It can be difficult for surgeons to identify cancerous cells
A 'tumour paint' could help surgeons remove cancer more accurately and so help prevent the disease returning, US scientists say.
In mice, the paint lit up cancer cells but not normal cells, so it could show surgeons exactly where tumours are.

This will help ensure they do not harm healthy tissues or leave cancerous cells behind during surgery, which could mean the tumours return.

The research is published in the journal Cancer Research.

My greatest hope is that tumour paint will fundamentally improve cancer therapy

Dr James Olson

But UK experts have warned more research is needed to find out exactly why the molecule only binds specifically to tumour cells, and to ensure it is not toxic in humans.

Researchers the Seattle Children's Hospital Research Institute and Fred Hutchinson Cancer Research Centre, developed the paint from a molecule called chemotoxin, which comes from scorpions.

Chemotoxin has previously been found to bind specifically to cancer cells in brain tumour biopsies, but not to normal brain cells, and in the new study they showed it bound specifically to a range of cancers.

Seeing tumours

The paint molecule emits light near the infra red spectrum, and this illumination helps surgeons identify cancerous cells.

Injecting the paint into mice, the researchers were able to light up brain tumours as small as 1mm in diameter without lighting up the surrounding normal brain tissue.

This would be helpful because surgeons currently have to rely on colour, texture and blood supply to tell which cells are cancerous, and these features can be subtle.

But removing tumours accurately is vital, and particularly important in the brain where surrounding neurons must not be damaged, and where about 80% of malignant cancers return at the edges of surgical sites.

Improvements welcome

Author Dr James Olsen said: "By allowing surgeons to see cancer that would be undetectable by other means, we can give our patients better outcomes.

"My greatest hope is that tumour paint will fundamentally improve cancer therapy."

The researchers hope the paint could be used to help remove many kinds of cancer.

They hope paint might be used in patients in as little as 18 months.

Professor John Griffiths, head of molecular imaging at Cancer Research UK's Cambridge Research Institute, said a way to improve brain surgery would be "extremely welcome".

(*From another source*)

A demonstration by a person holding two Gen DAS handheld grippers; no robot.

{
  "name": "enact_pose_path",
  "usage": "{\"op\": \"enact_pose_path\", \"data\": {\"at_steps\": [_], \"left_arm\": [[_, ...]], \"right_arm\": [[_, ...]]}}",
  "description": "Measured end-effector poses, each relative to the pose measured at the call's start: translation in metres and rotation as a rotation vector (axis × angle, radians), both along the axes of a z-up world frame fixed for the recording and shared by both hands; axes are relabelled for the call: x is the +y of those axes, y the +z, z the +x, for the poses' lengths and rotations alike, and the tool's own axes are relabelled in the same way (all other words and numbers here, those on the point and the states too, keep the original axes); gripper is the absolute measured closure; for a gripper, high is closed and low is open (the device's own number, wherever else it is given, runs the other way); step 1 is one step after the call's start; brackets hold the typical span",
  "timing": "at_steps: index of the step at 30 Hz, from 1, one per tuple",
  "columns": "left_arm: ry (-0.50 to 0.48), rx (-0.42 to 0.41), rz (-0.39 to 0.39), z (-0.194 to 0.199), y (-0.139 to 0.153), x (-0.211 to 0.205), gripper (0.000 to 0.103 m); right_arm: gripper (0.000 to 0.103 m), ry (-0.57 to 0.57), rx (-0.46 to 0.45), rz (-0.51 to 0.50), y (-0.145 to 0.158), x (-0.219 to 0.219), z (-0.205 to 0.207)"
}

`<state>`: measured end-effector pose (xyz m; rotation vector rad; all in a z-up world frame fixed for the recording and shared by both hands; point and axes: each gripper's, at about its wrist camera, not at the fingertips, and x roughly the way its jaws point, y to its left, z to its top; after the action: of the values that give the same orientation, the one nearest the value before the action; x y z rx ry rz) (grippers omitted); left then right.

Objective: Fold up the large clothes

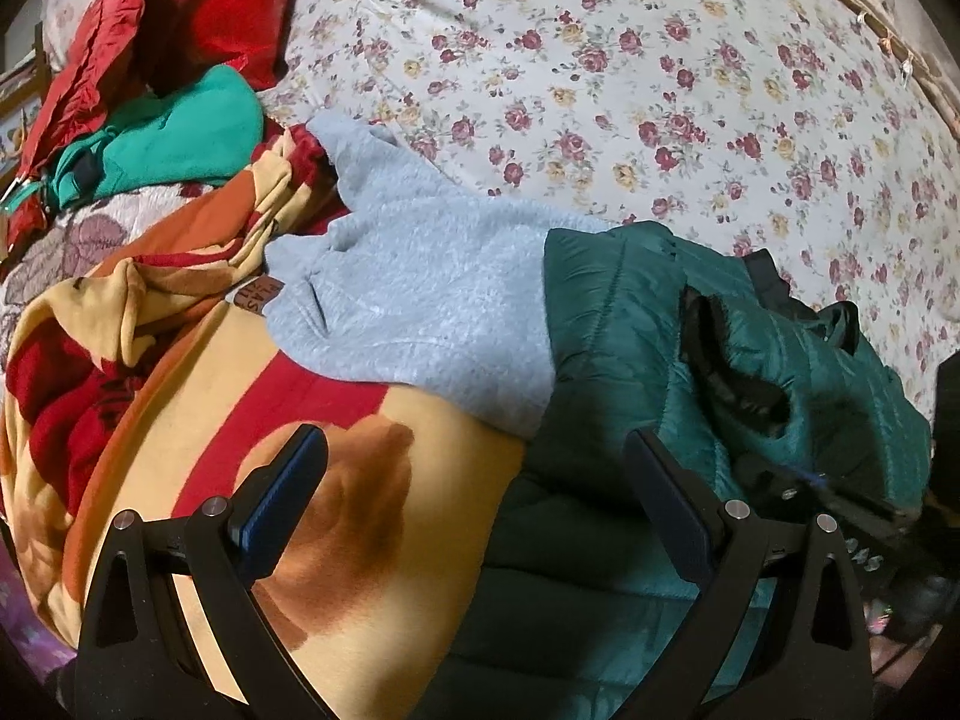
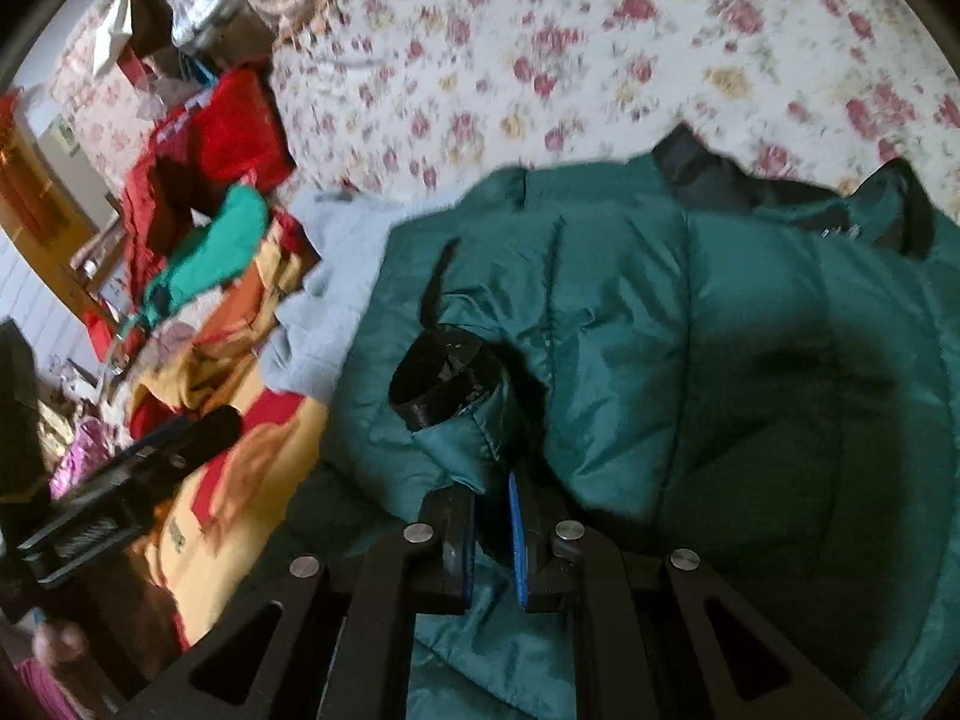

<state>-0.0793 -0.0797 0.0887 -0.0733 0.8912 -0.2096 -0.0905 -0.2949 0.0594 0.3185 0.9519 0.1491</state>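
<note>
A dark green puffer jacket (image 2: pixel 690 330) lies spread on the bed, also seen as the jacket (image 1: pixel 612 330) at the right of the left wrist view. My right gripper (image 2: pixel 489 516) is shut on the jacket's sleeve, just behind its black cuff (image 2: pixel 444 381), and the sleeve is folded over the jacket's body. My left gripper (image 1: pixel 477 498) is open with nothing between its fingers. It hovers over the jacket's near left edge, where the jacket meets a yellow and red blanket (image 1: pixel 372 540). The left gripper (image 2: pixel 120 492) also shows at the left of the right wrist view.
A grey fleece garment (image 1: pixel 420 300) lies partly under the jacket's left side. Behind it are a teal garment (image 1: pixel 180 132) and red clothes (image 1: pixel 198 18) in a heap. The floral bedsheet (image 1: pixel 660 90) stretches beyond. Furniture and clutter (image 2: pixel 90 210) stand at the bed's left.
</note>
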Motion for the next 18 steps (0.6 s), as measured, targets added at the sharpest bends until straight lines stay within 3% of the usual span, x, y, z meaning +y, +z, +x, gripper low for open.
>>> {"op": "enact_pose_path", "data": {"at_steps": [2,3,4,6,7,12,18], "left_arm": [[-0.002,-0.001,-0.006,0.0,0.0,0.0,0.004],[-0.003,-0.001,-0.011,-0.001,0.001,0.0,0.004],[-0.003,-0.002,-0.018,-0.001,0.002,0.0,0.004],[-0.008,0.004,-0.053,-0.003,0.003,-0.002,0.004],[-0.012,0.01,-0.082,-0.004,0.005,-0.004,0.004],[-0.029,0.002,-0.143,-0.008,0.014,-0.019,0.004],[-0.108,0.006,-0.054,-0.007,0.009,-0.064,0.004]], "right_arm": [[0.091,0.012,-0.004,-0.026,0.0,0.003,-0.002],[0.083,0.022,-0.008,-0.031,0.002,0.003,-0.004],[0.064,0.035,-0.013,-0.026,0.006,0.003,-0.008],[0.044,0.045,-0.032,-0.013,0.013,0.004,-0.015],[0.04,0.045,-0.047,-0.017,0.018,0.004,-0.02],[0.04,0.027,-0.093,-0.07,0.039,-0.012,-0.049],[0.04,-0.107,-0.118,-0.079,0.056,-0.067,-0.094]]}}
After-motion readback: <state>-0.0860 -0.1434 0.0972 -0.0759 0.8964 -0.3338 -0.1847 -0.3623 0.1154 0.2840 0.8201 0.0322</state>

"If you could light up the tumour cells by shining an infrared beam on them, it might be very helpful."

Professor John Griffiths

He said: "The big problem with surgery for brain cancer is that tumours can infiltrate normal brain tissue, making it very hard to tell where the tumour ends and the normal tissue begins.

"If you could light up the tumour cells by shining an infrared beam on them, it might be very helpful."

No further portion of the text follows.